I think most people would be surprized on how many herps they'd see in the field if they focused on the conditions certain individual species need to be active. Things I kinda look at more often than anything would be when did it rain last, or will it be raining? I also pay attention to overnight low temps, daytime highs, warming trends, and moon phases. These factors will often determine what type of herping I'll be doing for whatever day of the week in any given month. I find daytime highs and overnight lows will often give me an idea of what time in the day I should be looking.
 
David Tobler;4631140; said:
Very cool...

I think most people would be surprized on how many herps they'd see in the field if they focused on the conditions certain individual species need to be active. Things I kinda look at more often than anything would be when did it rain last, or will it be raining? I also pay attention to overnight low temps, daytime highs, warming trends, and moon phases. These factors will often determine what type of herping I'll be doing for whatever day of the week in any given month. I find daytime highs and overnight lows will often give me an idea of what time in the day I should be looking.

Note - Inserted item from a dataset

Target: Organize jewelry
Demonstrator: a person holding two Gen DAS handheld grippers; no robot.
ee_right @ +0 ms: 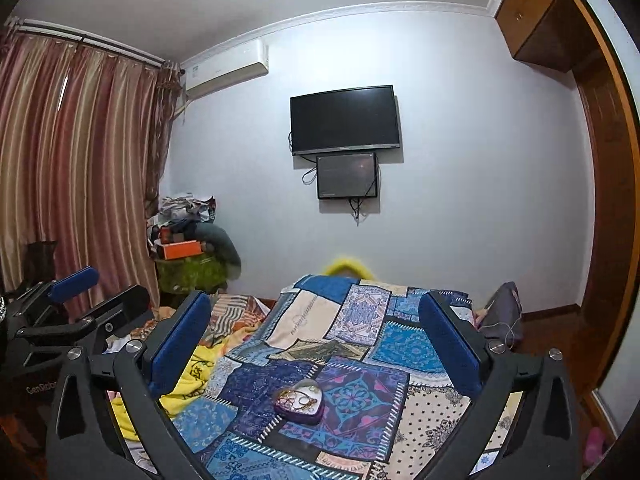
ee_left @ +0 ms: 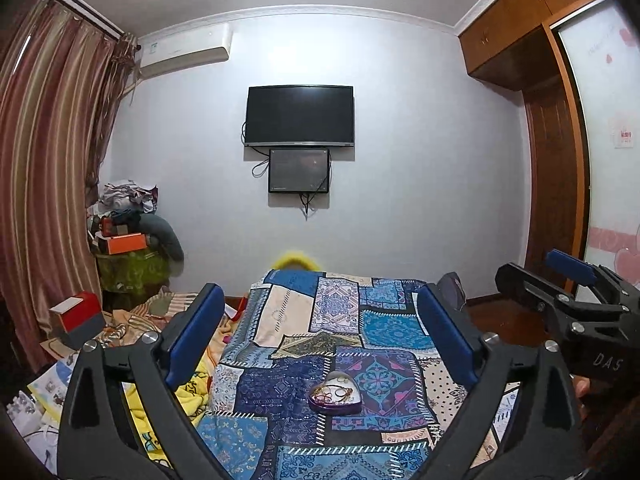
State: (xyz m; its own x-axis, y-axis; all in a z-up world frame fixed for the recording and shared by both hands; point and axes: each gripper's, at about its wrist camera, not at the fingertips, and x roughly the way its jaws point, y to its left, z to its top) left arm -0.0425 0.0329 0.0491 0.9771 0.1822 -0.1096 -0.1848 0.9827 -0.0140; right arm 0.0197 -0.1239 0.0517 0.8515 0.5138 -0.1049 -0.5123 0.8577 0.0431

I do the same and carry a temp gun with me to check the temperature of the surface of the roads while road cruising. Usually I start out on dirt roads running north/south early in the evening because those tend to be the coolest and will have the last activity of the diurnal species. After the temperature has dropped some I move onto east/west roads since they are exposed to the sun more and will stay at the optimum temperature for a while longer and then I move to paved roads since those are the warmest as the temps drop even further during the night. There are some species that I only find during rain (such as coral snakes) and some only when it is below 70º (such as eastern indigo snakes). Winter is also a good time to check rattlesnake dens if you know of any. On this side of the states they are rare but well worth the hunt. I found several dozen timbers a few years ago hanging out in a shallow cave in the middle of January that way.
 
I went herp hunting in late feb early march about 11 years ago. Was a mild winter and was wondering what all I could find. Had been hunting for several hours and didn't find nothing was just about to give up and decided to check one more spot and I found a timber rattlesnake. I was excited and just had to catch it. Well in the process of trying to catch this 2 ft rattlesnake without my hook or tongs i started hearing more rattling and decided I would look around. Turns out I happened across a den I counted 8 timber rattlesnakes in a 10ft x 10ft area. Seeing as they are an endangered snake in Texas or were 10 yrs ago I decided to leave them be. Ever since then I have taken trips to southwest texas every year in the early spring to do some collecting or blacktail rattlesnakes and mottled rock rattlesnakes plus whatever else I can come across. I love herp hunting in late winter early spring
 
Where I live late winter/early spring is the time to go out looking for salamanders. And we have a lot of them up here in PA. In the past I've also found garter snakes in the snow and painted turtles sunning themselves on ice flows in the rivers.
 
That is awesome. I have avid herp friends who are not necessarily field people who have always questioned seeing snakes and turtles in the snow and ice. That was why I was so excited to have a camera with me when I found this girl trolling around the pond bank. In all honesty, I was not herping on the day I found her, (it was 11 degrees out that day!!) I was duck hunting and walking with my dog when I saw her. I have seen them literally hundreds of times out there while we were hunting, but never close enough to get a good picture showing the ice and cold as well.
 
^ That reminds, I was duck hunting around this time a few years ago when I almost stepped on a massive snapping turtle sunning it's self in some shallow water with just it's shell peaking out. I thought it was a rock until it moved, lol.
 
Vicious_Fish;4634405; said:
^ That reminds, I was duck hunting around this time a few years ago when I almost stepped on a massive snapping turtle sunning it's self in some shallow water with just it's shelling peaking out. I thought it was a rock until it moved, lol.

Haha, that is a good way to catch them.